**What needs to be done:** All lines before the one containing "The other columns", plus that line itself, are to be printed exactly as they appear below.

**Provided material:**
—————

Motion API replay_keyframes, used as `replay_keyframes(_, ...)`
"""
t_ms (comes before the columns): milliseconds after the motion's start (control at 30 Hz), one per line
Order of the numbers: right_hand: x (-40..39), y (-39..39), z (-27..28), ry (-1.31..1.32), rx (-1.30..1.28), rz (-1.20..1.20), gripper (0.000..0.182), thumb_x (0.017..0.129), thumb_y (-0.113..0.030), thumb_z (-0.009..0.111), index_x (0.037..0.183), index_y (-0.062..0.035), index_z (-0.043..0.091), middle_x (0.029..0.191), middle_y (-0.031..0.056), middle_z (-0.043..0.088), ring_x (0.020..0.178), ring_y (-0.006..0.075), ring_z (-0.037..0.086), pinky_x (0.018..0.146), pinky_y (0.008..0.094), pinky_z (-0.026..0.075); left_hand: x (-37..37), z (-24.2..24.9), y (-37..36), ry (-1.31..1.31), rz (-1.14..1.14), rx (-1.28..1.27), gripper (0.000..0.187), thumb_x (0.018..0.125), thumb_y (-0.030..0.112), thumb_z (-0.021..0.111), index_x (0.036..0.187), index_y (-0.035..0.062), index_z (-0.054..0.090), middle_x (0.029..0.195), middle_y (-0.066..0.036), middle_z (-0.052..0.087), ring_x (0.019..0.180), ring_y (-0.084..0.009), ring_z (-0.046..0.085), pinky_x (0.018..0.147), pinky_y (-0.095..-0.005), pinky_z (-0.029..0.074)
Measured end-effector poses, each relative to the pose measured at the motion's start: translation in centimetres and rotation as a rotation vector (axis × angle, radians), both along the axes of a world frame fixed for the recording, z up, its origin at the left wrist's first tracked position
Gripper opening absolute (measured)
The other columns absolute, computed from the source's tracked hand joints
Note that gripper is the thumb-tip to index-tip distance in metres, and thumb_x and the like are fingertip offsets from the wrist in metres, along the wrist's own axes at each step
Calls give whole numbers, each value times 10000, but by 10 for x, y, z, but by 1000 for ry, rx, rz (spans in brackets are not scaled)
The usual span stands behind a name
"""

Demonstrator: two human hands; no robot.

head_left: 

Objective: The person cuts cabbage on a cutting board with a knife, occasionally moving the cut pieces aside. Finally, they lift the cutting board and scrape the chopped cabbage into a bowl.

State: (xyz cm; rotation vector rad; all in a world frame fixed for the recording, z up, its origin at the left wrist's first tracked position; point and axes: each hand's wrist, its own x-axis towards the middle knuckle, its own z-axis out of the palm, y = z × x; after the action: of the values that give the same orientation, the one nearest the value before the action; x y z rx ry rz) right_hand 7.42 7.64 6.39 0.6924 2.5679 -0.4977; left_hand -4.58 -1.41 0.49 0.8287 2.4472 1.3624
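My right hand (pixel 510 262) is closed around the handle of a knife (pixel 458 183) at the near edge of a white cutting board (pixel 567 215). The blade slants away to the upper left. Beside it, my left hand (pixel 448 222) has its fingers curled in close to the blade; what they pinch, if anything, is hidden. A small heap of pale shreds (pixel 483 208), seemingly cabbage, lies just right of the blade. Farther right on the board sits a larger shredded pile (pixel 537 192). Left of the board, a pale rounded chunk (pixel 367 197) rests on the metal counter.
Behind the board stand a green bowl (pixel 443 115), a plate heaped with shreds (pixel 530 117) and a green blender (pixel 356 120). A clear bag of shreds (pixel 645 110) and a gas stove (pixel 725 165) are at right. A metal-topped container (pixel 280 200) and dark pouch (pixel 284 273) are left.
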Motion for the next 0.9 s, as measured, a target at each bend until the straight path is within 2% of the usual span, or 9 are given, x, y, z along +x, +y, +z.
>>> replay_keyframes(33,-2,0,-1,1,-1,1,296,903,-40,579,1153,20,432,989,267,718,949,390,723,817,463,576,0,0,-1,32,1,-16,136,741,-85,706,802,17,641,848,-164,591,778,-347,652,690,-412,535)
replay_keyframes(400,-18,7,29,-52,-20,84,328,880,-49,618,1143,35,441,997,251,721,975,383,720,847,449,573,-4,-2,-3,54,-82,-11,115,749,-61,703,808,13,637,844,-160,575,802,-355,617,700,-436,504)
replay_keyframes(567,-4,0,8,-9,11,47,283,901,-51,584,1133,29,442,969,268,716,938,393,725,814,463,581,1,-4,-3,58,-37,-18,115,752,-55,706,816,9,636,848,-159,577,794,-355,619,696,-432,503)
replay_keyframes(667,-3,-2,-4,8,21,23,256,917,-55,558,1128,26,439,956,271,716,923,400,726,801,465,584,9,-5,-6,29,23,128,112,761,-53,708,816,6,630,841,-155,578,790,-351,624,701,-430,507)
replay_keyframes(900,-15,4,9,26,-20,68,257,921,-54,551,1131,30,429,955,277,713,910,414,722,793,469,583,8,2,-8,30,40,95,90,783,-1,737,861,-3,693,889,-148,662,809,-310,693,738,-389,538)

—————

**Answer area:**
Motion API replay_keyframes, used as `replay_keyframes(_, ...)`
"""
t_ms (comes before the columns): milliseconds after the motion's start (control at 30 Hz), one per line
Order of the numbers: right_hand: x (-40..39), y (-39..39), z (-27..28), ry (-1.31..1.32), rx (-1.30..1.28), rz (-1.20..1.20), gripper (0.000..0.182), thumb_x (0.017..0.129), thumb_y (-0.113..0.030), thumb_z (-0.009..0.111), index_x (0.037..0.183), index_y (-0.062..0.035), index_z (-0.043..0.091), middle_x (0.029..0.191), middle_y (-0.031..0.056), middle_z (-0.043..0.088), ring_x (0.020..0.178), ring_y (-0.006..0.075), ring_z (-0.037..0.086), pinky_x (0.018..0.146), pinky_y (0.008..0.094), pinky_z (-0.026..0.075); left_hand: x (-37..37), z (-24.2..24.9), y (-37..36), ry (-1.31..1.31), rz (-1.14..1.14), rx (-1.28..1.27), gripper (0.000..0.187), thumb_x (0.018..0.125), thumb_y (-0.030..0.112), thumb_z (-0.021..0.111), index_x (0.036..0.187), index_y (-0.035..0.062), index_z (-0.054..0.090), middle_x (0.029..0.195), middle_y (-0.066..0.036), middle_z (-0.052..0.087), ring_x (0.019..0.180), ring_y (-0.084..0.009), ring_z (-0.046..0.085), pinky_x (0.018..0.147), pinky_y (-0.095..-0.005), pinky_z (-0.029..0.074)
Measured end-effector poses, each relative to the pose measured at the motion's start: translation in centimetres and rotation as a rotation vector (axis × angle, radians), both along the axes of a world frame fixed for the recording, z up, its origin at the left wrist's first tracked position
Gripper opening absolute (measured)
The other columns absolute, computed from the source's tracked hand joints

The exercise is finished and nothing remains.